§ EXERCISE AIM:
From the data below, give the number of lines holding the word "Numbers", with nothing else added.

==== INPUT DATA ====

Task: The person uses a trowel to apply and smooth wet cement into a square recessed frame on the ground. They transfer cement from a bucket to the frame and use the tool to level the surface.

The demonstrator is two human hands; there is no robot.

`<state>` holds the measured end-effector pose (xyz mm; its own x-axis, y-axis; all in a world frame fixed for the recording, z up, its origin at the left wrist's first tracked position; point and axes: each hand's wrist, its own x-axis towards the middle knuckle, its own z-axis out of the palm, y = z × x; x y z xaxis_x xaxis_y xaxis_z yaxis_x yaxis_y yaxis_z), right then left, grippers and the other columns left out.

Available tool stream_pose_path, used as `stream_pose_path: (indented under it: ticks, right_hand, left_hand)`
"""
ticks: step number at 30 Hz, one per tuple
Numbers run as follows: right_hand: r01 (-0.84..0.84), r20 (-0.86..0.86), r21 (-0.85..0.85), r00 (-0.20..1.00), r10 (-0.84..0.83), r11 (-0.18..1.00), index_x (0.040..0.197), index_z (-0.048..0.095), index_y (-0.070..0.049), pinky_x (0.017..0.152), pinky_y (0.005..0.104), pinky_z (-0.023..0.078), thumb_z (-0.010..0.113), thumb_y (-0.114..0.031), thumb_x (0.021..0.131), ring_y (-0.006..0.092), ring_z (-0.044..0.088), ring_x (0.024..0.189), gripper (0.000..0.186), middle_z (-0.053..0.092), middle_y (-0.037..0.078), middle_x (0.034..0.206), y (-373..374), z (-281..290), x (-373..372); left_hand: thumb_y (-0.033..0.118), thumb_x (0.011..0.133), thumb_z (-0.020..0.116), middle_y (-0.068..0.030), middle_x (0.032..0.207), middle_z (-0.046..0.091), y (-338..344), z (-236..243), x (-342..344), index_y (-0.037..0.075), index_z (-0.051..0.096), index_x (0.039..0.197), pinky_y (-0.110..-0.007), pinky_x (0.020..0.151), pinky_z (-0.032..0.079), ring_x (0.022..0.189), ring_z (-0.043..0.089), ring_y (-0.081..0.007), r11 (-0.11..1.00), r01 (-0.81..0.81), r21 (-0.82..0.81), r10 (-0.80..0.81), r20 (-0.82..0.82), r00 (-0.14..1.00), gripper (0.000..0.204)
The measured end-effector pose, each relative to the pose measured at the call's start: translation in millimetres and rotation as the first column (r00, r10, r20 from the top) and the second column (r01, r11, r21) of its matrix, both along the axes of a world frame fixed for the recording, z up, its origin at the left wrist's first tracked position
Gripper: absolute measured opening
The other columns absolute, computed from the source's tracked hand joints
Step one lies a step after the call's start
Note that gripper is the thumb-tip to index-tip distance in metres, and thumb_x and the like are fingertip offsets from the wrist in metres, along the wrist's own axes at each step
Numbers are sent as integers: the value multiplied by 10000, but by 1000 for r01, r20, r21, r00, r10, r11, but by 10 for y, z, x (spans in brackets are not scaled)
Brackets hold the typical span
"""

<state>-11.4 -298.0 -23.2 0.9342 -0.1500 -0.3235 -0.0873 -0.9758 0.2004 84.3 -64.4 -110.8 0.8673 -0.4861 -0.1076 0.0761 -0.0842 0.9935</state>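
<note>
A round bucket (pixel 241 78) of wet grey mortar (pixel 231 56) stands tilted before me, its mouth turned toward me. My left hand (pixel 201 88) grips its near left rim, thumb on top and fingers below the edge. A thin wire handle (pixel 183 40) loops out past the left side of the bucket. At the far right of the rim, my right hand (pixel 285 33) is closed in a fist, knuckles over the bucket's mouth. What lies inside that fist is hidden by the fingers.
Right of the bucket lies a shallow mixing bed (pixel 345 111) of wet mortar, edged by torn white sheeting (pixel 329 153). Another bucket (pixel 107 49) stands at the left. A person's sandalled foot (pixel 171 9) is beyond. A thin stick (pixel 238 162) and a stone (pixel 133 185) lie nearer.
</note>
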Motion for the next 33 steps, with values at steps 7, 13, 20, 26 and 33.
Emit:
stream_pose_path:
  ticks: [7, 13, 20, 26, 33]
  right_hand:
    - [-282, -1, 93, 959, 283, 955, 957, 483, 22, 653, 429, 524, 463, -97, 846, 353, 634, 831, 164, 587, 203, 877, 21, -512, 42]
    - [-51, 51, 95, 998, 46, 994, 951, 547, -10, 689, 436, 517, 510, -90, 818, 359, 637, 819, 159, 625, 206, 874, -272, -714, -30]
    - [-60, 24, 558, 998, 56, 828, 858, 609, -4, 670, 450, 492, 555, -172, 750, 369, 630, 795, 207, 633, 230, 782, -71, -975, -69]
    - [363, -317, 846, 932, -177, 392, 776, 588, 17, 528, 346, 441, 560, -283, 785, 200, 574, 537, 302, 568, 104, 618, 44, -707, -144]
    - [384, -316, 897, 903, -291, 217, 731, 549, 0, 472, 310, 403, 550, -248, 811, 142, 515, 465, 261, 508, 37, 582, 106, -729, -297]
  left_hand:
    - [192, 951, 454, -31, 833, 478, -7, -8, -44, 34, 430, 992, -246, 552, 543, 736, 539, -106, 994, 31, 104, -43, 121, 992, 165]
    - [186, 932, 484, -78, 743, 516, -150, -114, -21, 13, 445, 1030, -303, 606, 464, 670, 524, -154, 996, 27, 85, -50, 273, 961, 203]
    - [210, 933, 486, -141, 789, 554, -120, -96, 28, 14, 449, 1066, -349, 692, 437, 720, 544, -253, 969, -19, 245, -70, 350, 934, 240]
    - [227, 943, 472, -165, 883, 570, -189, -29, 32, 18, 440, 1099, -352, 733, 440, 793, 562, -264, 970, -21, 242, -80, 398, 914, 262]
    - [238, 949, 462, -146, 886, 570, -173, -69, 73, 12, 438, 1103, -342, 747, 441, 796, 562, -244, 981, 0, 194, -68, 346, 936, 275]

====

§ EXPECTED OUTPUT:
2